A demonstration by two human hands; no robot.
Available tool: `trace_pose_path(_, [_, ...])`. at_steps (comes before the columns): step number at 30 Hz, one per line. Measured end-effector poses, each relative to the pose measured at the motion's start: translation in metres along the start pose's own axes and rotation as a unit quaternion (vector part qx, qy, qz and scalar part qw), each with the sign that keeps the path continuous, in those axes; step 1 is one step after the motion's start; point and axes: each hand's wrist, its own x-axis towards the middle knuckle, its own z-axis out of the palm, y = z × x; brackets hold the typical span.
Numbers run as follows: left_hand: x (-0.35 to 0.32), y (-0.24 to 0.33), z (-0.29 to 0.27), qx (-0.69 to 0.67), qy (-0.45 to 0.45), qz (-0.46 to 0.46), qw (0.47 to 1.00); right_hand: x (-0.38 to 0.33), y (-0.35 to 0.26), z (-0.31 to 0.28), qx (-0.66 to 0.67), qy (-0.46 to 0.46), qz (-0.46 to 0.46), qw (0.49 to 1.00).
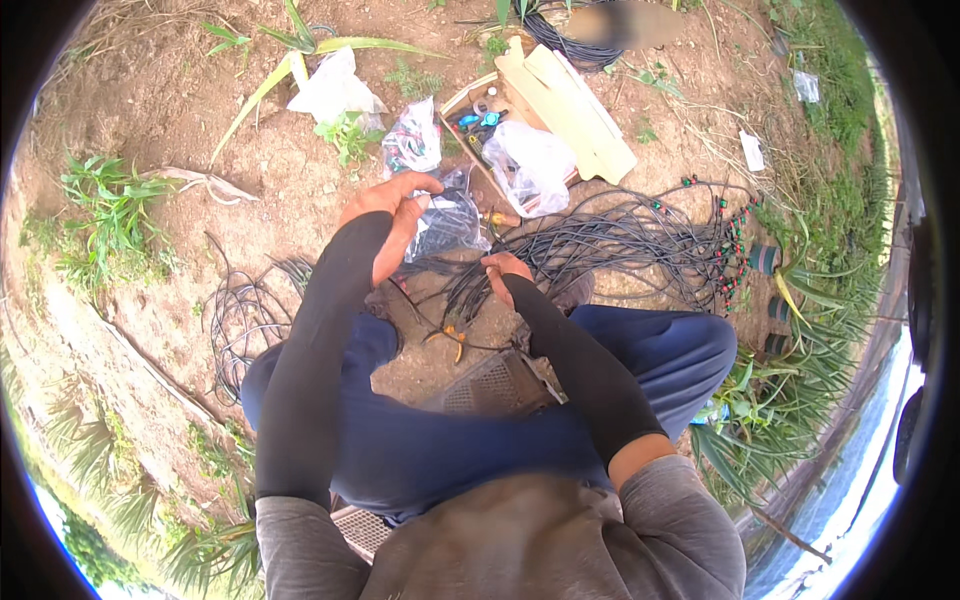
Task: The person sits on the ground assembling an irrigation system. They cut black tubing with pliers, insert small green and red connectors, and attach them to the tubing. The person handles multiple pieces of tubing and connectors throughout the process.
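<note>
My left hand is closed, thumb and forefinger pinched together beside a clear plastic bag of small black parts. What lies between those fingertips, if anything, is too small to make out. Lower and to the right, my right hand has its fingers closed on a thin black tube at the near end of a large bundle of black tubes. The bundle fans out to the right, with small red and green fittings on its far ends. On the soil between my legs lie orange-handled pliers.
A cardboard box with a blue tool and a clear bag stands ahead. Left of it are another filled bag and a white bag. Loose tubes lie left; a black coil sits at the back. Spiky plants edge the right.
</note>
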Motion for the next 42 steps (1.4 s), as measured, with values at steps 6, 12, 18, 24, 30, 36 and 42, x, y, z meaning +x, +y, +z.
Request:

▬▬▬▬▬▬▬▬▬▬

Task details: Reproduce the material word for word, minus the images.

Your response:
A demonstration by two human hands; no robot.
Available tool: `trace_pose_path(_, [_, ...])`. at_steps (comes before the columns): step number at 30 Hz, one per line. Measured end-effector poses, each relative to the pose measured at the motion's start: translation in metres along the start pose's own axes and rotation as a unit quaternion (vector part qx, qy, qz and scalar part qw), each with the sign that keeps the path continuous, in those axes; step 1 is one step after the motion's start; point and axes: each hand's wrist, its own x-axis towards the middle knuckle, its own z-axis out of the palm, y = z × x; brackets hold the typical span.
Numbers run as follows: left_hand: x (-0.35 to 0.32), y (-0.24 to 0.33), z (-0.29 to 0.27), qx (-0.69 to 0.67), qy (-0.45 to 0.45), qz (-0.46 to 0.46), qw (0.47 to 1.00); right_hand: x (-0.38 to 0.33), y (-0.35 to 0.26), z (-0.31 to 0.28), qx (-0.66 to 0.67), qy (-0.46 to 0.46), qz (-0.46 to 0.46), qw (0.49 to 1.00).
Task: The person sits on the ground assembling an irrigation system. They cut black tubing with pliers, insert small green and red connectors, and attach them to the tubing. The person handles multiple pieces of tubing and connectors throughout the process.
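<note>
My left hand is closed, thumb and forefinger pinched together beside a clear plastic bag of small black parts. What lies between those fingertips, if anything, is too small to make out. Lower and to the right, my right hand has its fingers closed on a thin black tube at the near end of a large bundle of black tubes. The bundle fans out to the right, with small red and green fittings on its far ends. On the soil between my legs lie orange-handled pliers.
A cardboard box with a blue tool and a clear bag stands ahead. Left of it are another filled bag and a white bag. Loose tubes lie left; a black coil sits at the back. Spiky plants edge the right.
</note>
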Motion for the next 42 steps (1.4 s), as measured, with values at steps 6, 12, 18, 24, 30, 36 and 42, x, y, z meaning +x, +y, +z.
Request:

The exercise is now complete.